THE PROBLEM:
State only how many lines below include the word "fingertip".

RECORDS PROVIDED section start

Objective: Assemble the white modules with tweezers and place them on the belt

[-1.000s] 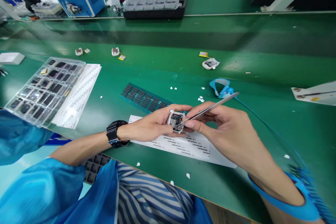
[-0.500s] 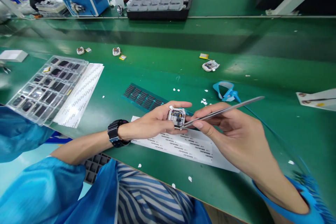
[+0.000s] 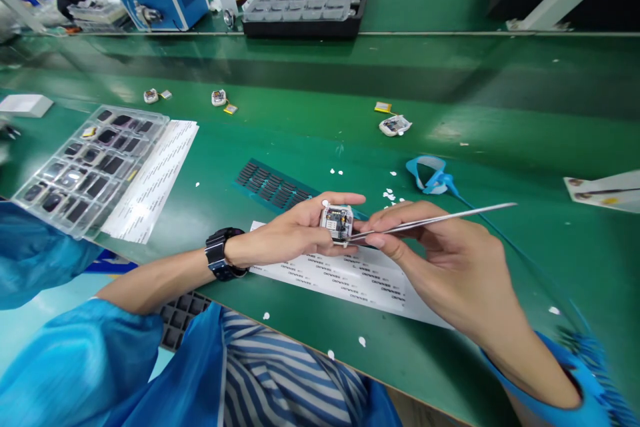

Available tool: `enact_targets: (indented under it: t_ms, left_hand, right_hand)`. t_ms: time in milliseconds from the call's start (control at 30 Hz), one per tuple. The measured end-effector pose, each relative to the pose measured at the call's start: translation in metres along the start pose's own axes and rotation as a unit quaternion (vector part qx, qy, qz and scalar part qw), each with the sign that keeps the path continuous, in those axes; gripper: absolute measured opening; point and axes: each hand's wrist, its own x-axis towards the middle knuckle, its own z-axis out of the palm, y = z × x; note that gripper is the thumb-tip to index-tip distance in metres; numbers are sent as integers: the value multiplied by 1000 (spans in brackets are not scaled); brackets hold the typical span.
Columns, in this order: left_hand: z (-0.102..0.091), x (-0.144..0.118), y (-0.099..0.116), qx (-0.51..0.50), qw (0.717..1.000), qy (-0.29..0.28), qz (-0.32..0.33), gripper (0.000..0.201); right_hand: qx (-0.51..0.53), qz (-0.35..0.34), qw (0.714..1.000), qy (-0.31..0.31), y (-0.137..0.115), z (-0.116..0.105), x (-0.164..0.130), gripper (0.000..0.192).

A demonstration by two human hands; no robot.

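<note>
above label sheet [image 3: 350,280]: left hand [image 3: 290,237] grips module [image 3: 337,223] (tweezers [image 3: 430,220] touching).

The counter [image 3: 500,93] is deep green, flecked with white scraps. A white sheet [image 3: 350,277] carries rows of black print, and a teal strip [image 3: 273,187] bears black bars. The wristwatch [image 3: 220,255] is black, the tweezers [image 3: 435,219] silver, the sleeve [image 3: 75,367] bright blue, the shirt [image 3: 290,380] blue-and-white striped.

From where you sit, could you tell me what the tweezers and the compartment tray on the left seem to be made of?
The tweezers in the right hand look like bare metal: thin, silvery, with a bright sheen along the blades. The tray looks like thin clear plastic: its dark contents show through and its ridges catch glare. Neither material can be confirmed beyond that.
</note>
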Motion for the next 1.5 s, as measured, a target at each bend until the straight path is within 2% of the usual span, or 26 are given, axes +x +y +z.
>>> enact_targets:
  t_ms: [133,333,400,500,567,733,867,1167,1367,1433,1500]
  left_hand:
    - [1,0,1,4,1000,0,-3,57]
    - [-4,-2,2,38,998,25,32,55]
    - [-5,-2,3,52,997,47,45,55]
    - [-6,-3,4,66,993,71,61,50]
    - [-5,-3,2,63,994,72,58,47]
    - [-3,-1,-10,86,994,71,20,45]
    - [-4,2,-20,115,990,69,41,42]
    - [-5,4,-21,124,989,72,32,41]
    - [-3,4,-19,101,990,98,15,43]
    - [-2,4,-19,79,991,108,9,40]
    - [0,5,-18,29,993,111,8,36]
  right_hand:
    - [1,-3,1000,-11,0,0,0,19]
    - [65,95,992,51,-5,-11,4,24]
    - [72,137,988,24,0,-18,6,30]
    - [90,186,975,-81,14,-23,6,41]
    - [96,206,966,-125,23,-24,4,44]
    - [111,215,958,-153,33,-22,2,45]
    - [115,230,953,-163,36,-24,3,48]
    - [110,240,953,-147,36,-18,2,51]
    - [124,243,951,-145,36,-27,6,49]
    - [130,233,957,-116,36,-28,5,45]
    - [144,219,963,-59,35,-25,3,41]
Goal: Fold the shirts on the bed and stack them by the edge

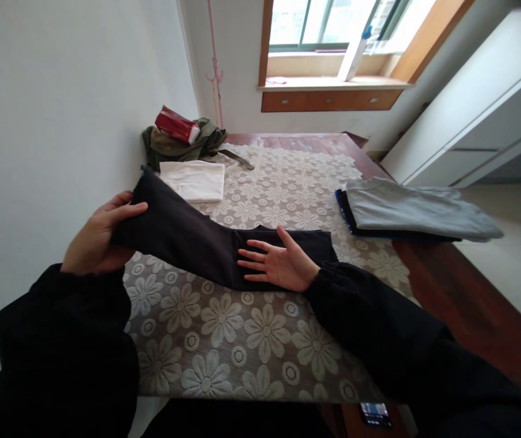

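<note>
The dark cloth (196, 240) was long and thin. It ran from the far left, near the wall, down to the right, where it lay on the flowery tablecloth (242, 328). Its left end was lifted up off the table. Its right end lay flat.

The left hand (98, 234) was closed around the raised left end of the dark cloth, with the thumb on top and the fingers curled under it. The right hand (276, 263) lay on the low part of the dark cloth. It was flat and loose, with the fingers spread wide and pointing left. It was not gripping anything. Both arms wore black sleeves and reached out over the table.

A folded white cloth (194, 180) sat just behind the dark cloth. A grey folded pile (416, 210) lay well off to the right.
</note>
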The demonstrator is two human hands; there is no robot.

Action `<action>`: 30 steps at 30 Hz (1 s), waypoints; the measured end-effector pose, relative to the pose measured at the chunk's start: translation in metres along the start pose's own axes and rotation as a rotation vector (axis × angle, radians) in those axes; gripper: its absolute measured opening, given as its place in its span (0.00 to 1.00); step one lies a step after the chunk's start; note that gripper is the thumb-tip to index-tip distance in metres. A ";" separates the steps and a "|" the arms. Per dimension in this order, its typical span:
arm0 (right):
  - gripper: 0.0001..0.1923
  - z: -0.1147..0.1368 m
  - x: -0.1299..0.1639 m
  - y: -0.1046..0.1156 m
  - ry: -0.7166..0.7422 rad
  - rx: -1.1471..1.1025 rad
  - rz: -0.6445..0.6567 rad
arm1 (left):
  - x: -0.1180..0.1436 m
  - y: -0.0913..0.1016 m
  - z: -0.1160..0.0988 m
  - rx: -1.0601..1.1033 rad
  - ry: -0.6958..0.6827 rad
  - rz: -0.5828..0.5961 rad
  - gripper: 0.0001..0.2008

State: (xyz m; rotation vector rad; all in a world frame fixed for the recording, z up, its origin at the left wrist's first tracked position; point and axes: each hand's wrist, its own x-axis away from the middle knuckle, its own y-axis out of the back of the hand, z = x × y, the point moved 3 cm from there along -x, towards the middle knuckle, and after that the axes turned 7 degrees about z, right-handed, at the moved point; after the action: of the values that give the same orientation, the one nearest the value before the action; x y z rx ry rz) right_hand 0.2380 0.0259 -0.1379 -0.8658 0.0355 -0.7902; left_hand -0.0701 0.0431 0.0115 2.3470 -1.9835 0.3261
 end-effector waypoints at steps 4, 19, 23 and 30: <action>0.50 0.016 0.008 0.007 0.041 0.043 -0.008 | 0.018 -0.054 -0.007 0.111 -0.133 0.400 0.17; 0.48 0.048 0.089 0.057 0.163 0.339 -0.322 | -0.007 -0.076 0.136 -0.573 -0.558 0.732 0.26; 0.45 0.035 0.111 0.069 0.154 0.518 -0.454 | 0.001 -0.085 0.150 -0.860 -0.700 0.904 0.23; 0.42 0.041 0.120 0.082 0.275 0.619 -0.632 | 0.006 -0.091 0.156 -1.049 -0.770 0.954 0.27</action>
State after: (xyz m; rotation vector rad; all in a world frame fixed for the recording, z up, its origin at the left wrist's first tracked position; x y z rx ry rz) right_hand 0.3883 0.0087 -0.1340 -0.1576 -0.2411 -1.4128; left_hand 0.0394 0.0264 -0.1308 0.8108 -2.4316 -1.4093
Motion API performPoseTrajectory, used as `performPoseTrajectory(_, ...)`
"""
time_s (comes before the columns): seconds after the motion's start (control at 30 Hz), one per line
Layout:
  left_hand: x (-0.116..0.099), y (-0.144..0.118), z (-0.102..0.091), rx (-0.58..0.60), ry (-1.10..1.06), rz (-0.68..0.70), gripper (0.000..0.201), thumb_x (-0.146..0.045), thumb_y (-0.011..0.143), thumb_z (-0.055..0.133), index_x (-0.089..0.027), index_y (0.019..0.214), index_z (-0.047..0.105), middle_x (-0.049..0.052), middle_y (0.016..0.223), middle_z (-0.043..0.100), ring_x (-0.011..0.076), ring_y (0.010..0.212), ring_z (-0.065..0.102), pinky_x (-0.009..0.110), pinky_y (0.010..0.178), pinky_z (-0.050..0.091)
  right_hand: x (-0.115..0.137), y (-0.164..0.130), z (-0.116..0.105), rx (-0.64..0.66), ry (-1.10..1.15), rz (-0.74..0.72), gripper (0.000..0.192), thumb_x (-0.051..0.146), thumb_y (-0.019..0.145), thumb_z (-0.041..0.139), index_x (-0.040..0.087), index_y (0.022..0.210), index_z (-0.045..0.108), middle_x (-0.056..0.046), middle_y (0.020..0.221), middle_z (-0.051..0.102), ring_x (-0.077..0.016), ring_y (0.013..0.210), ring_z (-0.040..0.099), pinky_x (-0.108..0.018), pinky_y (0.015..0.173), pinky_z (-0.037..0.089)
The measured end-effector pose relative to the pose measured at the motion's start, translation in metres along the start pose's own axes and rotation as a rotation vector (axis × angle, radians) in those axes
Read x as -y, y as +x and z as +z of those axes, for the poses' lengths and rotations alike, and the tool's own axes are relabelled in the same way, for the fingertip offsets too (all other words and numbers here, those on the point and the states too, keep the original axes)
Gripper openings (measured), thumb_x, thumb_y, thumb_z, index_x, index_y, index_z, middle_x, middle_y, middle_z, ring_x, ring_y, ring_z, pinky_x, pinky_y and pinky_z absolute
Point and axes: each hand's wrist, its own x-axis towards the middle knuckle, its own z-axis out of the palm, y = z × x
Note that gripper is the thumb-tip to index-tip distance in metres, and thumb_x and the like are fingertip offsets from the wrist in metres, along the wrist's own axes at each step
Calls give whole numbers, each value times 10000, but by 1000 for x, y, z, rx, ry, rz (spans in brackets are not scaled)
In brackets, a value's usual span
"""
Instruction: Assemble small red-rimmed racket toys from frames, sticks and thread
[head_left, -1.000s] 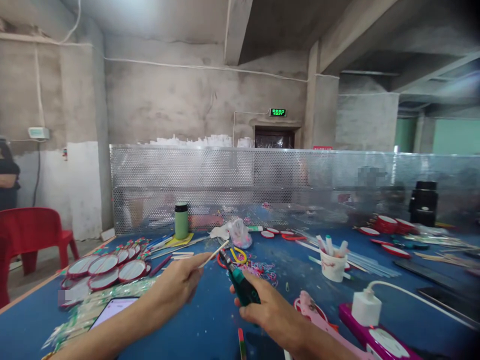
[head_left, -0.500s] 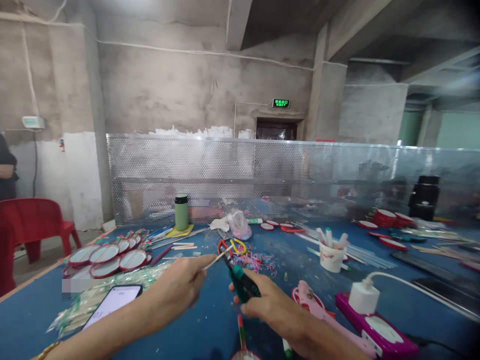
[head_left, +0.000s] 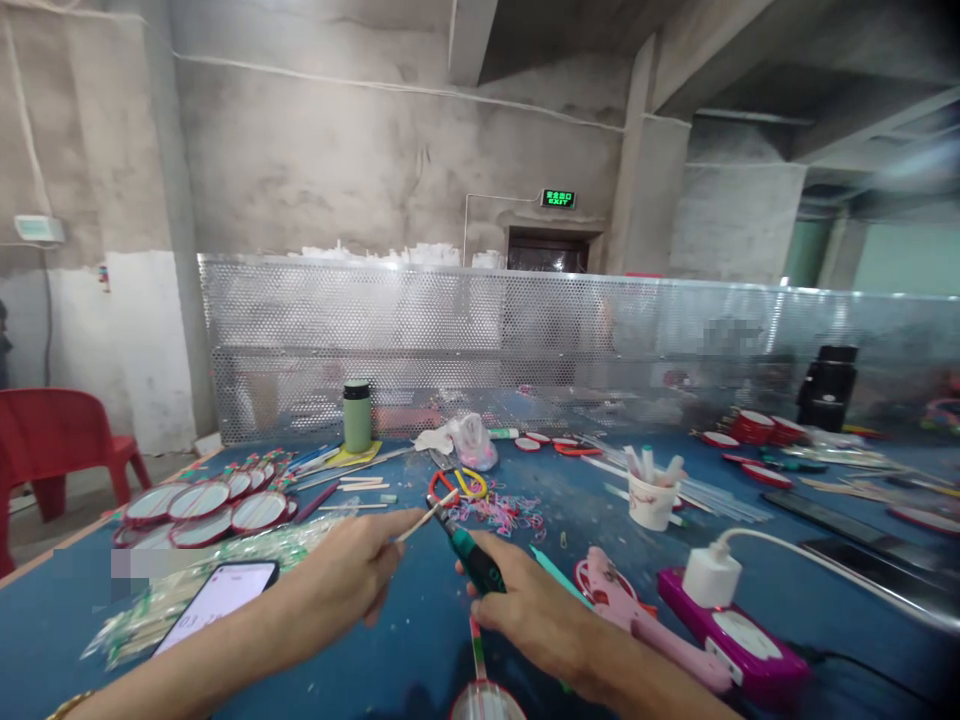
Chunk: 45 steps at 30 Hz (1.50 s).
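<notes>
My left hand (head_left: 366,565) pinches a thin pale wooden stick (head_left: 424,517) between thumb and forefinger. The stick's far end meets the jaw tips of dark green and black pliers (head_left: 475,556); whether the jaws grip it I cannot tell. Wrapped around the plier handles is my right hand (head_left: 521,605). Below the hands lies a small round red-rimmed piece (head_left: 489,702) with a red and green handle (head_left: 478,645), cut off by the lower edge. Beyond the plier tips are red-and-yellow-handled scissors (head_left: 471,484) and a scatter of small colourful bands (head_left: 506,512).
A phone (head_left: 217,600) rests on bagged sticks (head_left: 135,622) at left, near several round red-rimmed pieces (head_left: 199,500). To the right are a pink glue gun (head_left: 637,620), a purple power strip (head_left: 739,630) and a cup of pens (head_left: 651,502). A green bottle (head_left: 358,418) stands behind.
The view has shifted slightly, so the surroundings sit further left. More of the round red-rimmed piece shows below. Both hands keep their holds, with the stick still at the plier jaws.
</notes>
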Motion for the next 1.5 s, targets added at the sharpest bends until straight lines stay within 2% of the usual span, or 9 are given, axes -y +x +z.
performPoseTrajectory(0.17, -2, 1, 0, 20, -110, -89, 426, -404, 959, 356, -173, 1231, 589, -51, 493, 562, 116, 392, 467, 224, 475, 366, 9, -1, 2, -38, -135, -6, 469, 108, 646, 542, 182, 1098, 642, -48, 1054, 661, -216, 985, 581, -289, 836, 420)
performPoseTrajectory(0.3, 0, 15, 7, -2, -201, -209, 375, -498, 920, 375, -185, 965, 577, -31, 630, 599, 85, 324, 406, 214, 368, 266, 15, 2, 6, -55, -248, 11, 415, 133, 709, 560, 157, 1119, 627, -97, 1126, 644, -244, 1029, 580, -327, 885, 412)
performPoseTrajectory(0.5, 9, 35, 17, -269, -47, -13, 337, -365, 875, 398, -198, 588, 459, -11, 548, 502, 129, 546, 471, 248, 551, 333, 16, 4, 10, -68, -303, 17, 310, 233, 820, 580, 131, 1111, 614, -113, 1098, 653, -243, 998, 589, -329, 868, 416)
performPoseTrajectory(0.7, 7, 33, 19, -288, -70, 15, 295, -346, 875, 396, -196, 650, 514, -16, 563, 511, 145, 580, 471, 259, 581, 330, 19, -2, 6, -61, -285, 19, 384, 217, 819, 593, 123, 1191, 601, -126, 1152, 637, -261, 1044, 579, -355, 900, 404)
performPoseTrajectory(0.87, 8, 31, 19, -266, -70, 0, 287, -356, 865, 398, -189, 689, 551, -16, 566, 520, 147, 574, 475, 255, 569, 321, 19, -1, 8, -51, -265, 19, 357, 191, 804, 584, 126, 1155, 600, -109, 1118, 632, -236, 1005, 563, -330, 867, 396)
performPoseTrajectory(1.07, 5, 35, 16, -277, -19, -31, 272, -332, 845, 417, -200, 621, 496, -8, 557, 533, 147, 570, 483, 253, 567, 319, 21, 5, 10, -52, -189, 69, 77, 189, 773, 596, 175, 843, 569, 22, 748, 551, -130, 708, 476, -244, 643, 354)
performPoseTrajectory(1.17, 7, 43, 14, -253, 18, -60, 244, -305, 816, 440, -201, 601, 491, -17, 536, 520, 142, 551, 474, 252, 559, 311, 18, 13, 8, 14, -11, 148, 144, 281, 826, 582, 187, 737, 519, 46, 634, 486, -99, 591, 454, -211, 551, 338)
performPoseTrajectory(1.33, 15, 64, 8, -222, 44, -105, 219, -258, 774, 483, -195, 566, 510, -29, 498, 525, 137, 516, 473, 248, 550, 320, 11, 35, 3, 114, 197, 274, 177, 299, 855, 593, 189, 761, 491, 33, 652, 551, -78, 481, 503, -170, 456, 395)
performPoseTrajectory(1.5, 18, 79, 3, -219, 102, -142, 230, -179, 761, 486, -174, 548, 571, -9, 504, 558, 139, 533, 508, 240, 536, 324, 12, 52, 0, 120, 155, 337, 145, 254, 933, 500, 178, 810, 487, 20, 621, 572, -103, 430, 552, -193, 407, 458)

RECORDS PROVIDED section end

WRITTEN RESPONSE:
2